◆ STORED DATA ◆
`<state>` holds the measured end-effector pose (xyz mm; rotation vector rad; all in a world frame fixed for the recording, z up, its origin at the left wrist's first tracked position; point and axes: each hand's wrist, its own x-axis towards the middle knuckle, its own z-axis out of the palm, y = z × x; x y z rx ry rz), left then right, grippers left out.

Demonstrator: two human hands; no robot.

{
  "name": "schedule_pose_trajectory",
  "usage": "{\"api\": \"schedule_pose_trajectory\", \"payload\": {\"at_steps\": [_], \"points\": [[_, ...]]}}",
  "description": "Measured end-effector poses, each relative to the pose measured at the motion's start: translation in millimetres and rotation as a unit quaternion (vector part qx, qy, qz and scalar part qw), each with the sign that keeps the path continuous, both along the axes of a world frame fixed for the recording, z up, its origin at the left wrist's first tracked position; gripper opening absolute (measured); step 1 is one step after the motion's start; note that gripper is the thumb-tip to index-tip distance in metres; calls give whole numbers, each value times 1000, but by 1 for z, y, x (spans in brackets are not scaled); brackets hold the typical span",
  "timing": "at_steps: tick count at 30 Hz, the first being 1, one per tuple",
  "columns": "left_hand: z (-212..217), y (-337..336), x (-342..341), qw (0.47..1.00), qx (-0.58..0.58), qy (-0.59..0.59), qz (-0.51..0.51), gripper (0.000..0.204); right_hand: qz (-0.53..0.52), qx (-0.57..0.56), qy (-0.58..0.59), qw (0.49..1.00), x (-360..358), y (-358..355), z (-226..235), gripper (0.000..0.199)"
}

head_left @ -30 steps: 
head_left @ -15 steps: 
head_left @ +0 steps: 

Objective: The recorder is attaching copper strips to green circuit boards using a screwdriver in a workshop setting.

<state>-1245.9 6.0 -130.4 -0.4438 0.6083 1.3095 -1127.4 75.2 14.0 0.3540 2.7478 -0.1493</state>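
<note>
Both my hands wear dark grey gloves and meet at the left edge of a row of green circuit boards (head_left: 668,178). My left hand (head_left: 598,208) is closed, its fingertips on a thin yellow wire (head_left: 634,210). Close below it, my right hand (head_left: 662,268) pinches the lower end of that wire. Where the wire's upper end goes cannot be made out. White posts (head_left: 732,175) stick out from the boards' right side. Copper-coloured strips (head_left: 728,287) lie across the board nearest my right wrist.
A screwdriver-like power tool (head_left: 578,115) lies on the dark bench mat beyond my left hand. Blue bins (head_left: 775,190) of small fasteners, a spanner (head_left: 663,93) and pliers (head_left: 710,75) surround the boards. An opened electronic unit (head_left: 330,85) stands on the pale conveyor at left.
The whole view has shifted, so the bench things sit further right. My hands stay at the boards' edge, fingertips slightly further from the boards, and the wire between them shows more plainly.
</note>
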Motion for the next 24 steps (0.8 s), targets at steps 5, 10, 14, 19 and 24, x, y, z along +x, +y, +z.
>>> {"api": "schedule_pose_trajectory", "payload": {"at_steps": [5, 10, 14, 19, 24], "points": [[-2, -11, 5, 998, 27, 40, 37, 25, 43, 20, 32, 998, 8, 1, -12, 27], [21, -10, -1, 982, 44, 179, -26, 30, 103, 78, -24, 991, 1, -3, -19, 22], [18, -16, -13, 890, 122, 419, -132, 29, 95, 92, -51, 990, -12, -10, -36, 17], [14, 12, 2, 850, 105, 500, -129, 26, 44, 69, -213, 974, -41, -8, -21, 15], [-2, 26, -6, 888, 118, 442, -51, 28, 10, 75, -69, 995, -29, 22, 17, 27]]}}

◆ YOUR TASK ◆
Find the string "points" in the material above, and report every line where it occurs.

◆ ANSWER BELOW ◆
  "usage": "{\"api\": \"schedule_pose_trajectory\", \"payload\": {\"at_steps\": [_], \"points\": [[_, ...]]}}",
>>> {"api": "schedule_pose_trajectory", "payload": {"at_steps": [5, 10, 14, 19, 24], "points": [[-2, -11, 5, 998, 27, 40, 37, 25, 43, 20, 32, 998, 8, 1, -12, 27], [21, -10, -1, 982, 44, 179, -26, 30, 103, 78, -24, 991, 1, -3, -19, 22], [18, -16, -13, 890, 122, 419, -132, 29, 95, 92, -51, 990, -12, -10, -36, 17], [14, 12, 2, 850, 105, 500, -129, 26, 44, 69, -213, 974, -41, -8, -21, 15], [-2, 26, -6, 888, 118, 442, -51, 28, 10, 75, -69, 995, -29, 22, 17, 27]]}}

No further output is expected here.